Salesi, who works with professional soccer and basketball players in her regular practice, is a former track and field athlete who ran the 400m. For her, the competitors in the Penn Relays represent the purpose of sports medicine.
“We’re always counseling our patients about staying active across the lifespan, so it’s great to see people who are truly the model of that, who are still competing in track athletic events in their 80s,” Salesi said. “You’re truly seeing the spectrum of activity across the lifespan.”
Louidor, who cares for the Penn track and field team year-round as the athletic trainer, finds his motivation close to home field.

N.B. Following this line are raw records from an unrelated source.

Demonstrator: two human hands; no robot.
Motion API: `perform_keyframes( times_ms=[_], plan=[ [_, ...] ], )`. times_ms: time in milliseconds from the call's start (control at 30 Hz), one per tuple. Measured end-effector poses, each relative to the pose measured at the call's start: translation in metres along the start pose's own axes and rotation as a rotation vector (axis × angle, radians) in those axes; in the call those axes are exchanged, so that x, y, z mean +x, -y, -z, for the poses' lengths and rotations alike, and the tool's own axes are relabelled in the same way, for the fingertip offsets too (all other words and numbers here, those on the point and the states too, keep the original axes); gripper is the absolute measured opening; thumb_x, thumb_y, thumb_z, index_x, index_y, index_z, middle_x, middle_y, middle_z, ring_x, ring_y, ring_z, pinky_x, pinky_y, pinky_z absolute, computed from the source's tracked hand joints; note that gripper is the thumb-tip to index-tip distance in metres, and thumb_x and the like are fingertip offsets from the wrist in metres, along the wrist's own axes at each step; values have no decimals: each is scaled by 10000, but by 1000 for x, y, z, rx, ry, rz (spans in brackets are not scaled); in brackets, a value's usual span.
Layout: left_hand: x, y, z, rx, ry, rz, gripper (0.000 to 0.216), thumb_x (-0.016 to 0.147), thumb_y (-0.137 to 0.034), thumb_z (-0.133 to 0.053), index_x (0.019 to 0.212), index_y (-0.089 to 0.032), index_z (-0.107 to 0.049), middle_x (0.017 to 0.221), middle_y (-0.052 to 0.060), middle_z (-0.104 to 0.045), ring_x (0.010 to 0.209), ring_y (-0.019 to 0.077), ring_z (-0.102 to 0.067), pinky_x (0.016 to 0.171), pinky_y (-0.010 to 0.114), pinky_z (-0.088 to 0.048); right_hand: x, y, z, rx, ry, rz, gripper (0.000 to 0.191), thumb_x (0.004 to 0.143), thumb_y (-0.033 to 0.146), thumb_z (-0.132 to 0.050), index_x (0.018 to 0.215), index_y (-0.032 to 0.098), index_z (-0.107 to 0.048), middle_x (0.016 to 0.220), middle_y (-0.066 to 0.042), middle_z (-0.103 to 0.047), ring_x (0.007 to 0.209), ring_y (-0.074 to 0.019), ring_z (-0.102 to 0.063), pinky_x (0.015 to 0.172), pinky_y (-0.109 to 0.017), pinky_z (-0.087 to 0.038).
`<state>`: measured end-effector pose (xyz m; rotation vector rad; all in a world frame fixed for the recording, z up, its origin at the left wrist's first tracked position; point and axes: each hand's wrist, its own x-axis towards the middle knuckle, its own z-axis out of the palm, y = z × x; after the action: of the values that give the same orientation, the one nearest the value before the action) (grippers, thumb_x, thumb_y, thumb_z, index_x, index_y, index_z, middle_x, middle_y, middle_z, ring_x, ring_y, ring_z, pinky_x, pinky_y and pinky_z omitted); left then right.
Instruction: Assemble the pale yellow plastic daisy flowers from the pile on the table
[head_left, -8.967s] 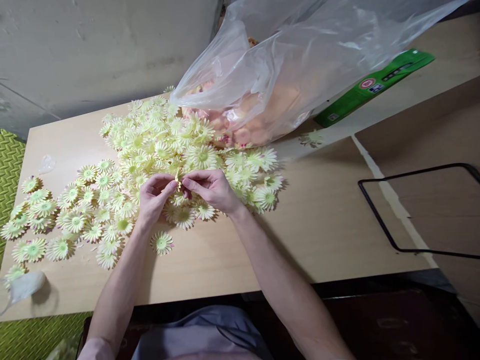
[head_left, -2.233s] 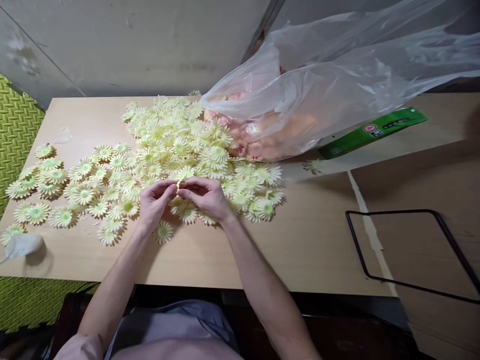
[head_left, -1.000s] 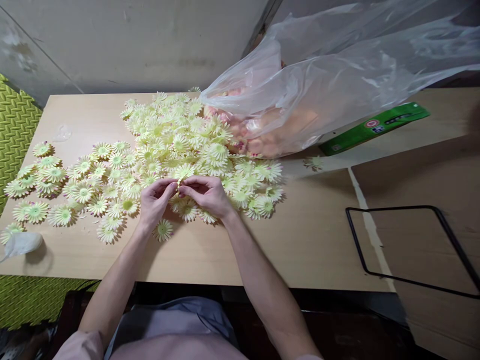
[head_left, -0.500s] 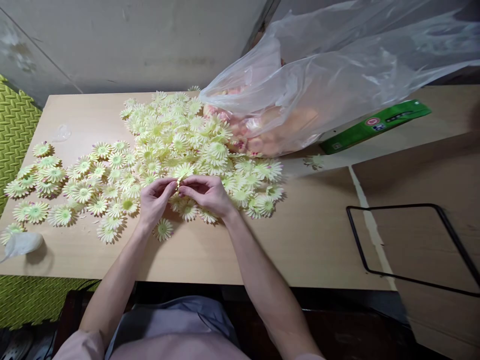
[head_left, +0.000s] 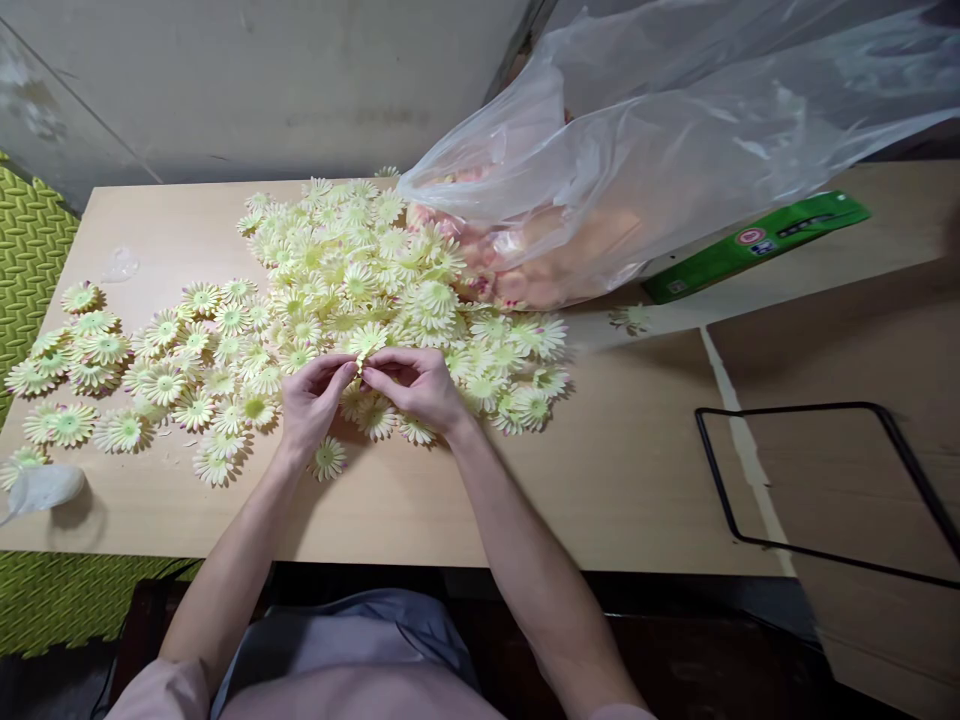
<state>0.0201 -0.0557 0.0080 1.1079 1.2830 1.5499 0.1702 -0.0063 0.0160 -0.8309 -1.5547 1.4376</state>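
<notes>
A pale yellow-green artificial flower (head_left: pixel 368 341) is pinched at its near edge between my two hands. My left hand (head_left: pixel 316 398) is closed, thumb and fingertips on the flower's left side. From the right, my right hand (head_left: pixel 417 384) grips the same flower with thumb and forefinger. Its underside is hidden by my fingertips. Beneath and behind both hands spreads a heap of similar flower heads (head_left: pixel 337 265), some with pinkish petal tips. One single flower (head_left: pixel 328 458) lies on the table just below my left hand.
A clear plastic bag (head_left: pixel 540 200) of pink and peach pieces stands behind the heap. Beside it lies a green packet (head_left: pixel 757 245). A black wire frame (head_left: pixel 795 408) is at the right, and a whitish plastic-wrapped lump (head_left: pixel 56 487) at the table's (head_left: pixel 600 500) left edge.
The view has shifted very slightly. Both hands keep their pinch on the flower in nearly the same place.
</notes>
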Motion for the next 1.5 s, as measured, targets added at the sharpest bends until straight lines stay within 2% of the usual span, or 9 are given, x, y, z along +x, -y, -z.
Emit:
perform_keyframes(
  times_ms=[233, 433, 767, 1000, 1167, 1333, 1500],
  plan=[
    [-2, 1, -1, 18, 8, -5, 213, 785, -346, -741, 914, -178, -720, 879, 48, -741, 815, 151, -702, 780, 271, -566, -1, 0, 2, 41, 21, 6, 135, 742, 267, -766, 819, 168, -713, 793, -36, -724, 692, -150, -692, 672, -273, -599],
    [-1, 3, -1, 33, 7, -20, 206, 799, -348, -727, 912, -177, -713, 872, 46, -738, 809, 147, -700, 767, 265, -566, -1, 3, 2, 18, 13, 2, 192, 708, 326, -800, 788, 174, -714, 788, -38, -727, 692, -161, -690, 684, -295, -612],
    [0, 3, -2, 59, 4, -54, 197, 806, -351, -718, 895, -176, -701, 858, 42, -737, 796, 142, -698, 745, 249, -554, -1, 1, 1, -18, 28, 22, 126, 769, 303, -736, 775, 182, -701, 762, -26, -713, 676, -156, -689, 653, -273, -593],
    [-3, -3, -4, 143, 57, -79, 215, 804, -363, -716, 908, -182, -663, 756, 17, -701, 628, 105, -646, 548, 196, -478, 0, 2, 3, -54, 27, 70, 65, 782, 241, -699, 775, 177, -691, 744, -20, -704, 667, -145, -674, 637, -262, -570],
    [-3, -1, -3, 208, 54, -131, 192, 859, -375, -650, 879, -185, -656, 746, 11, -675, 629, 96, -613, 571, 203, -465, 0, 4, 2, -89, 25, 82, 70, 790, 242, -677, 763, 177, -686, 751, -25, -706, 682, -147, -666, 654, -268, -566],
    [-3, 0, -2, 130, -3, -10, 267, 860, -461, -631, 875, -196, -594, 661, -14, -599, 556, 87, -562, 562, 210, -478, 0, 5, 3, -106, 16, 82, 45, 755, 211, -670, 728, 176, -656, 711, -17, -670, 656, -144, -638, 633, -273, -539],
    [-2, -2, -4, -66, -39, 79, 316, 840, -501, -640, 904, -210, -535, 751, 1, -642, 674, 118, -652, 663, 261, -577, 1, 4, 6, -47, -47, 71, 66, 686, 173, -646, 634, 191, -610, 665, -6, -625, 616, -140, -595, 577, -273, -500]
  ],
)
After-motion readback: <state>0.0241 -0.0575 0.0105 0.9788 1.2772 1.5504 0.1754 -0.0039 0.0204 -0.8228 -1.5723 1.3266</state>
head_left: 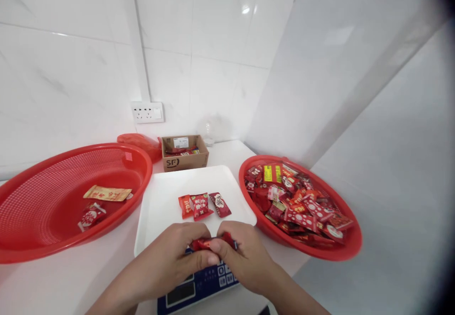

“I have athletes that it’s like, ‘This is our fourth Penn Relays together.’ I can see the progression of how they’ve done, and I’ve helped them. They’ve helped me,” Louidor said. “At the end of the day, I like to help people get to their goals, and I want to get them to the end of their career, being able to choose what it is for them at the end, not being forced by something to stop.”
Tingan, too, reflected on how time has impacted personal significance.
“It’s just been an honor to be able to be involved with the [Penn] Relays as long as I’ve been involved with it and [to] develop so many great relationships with athletes, coaches, medical staff,” Tingan said. “To see the legacy that started before me from a medical coverage standpoint, one that I carried on, and one that I passed onto Dr. Pan … it’s just amazing. I’m very fortunate to be able to sit back and see what we’ve built over these years.”
And for Pan — who also spends his weekends covering races like the Saucony Love Run and Independence Blue Cross Broad Street Run for Philadelphia’s “weekend warriors” — he volunteers because he enjoys caring for the athletes.
“It doesn’t really feel like work,” Pan said. “If I wasn’t working at the event, I would be buying a ticket and watching the [Penn] Relays anyways.”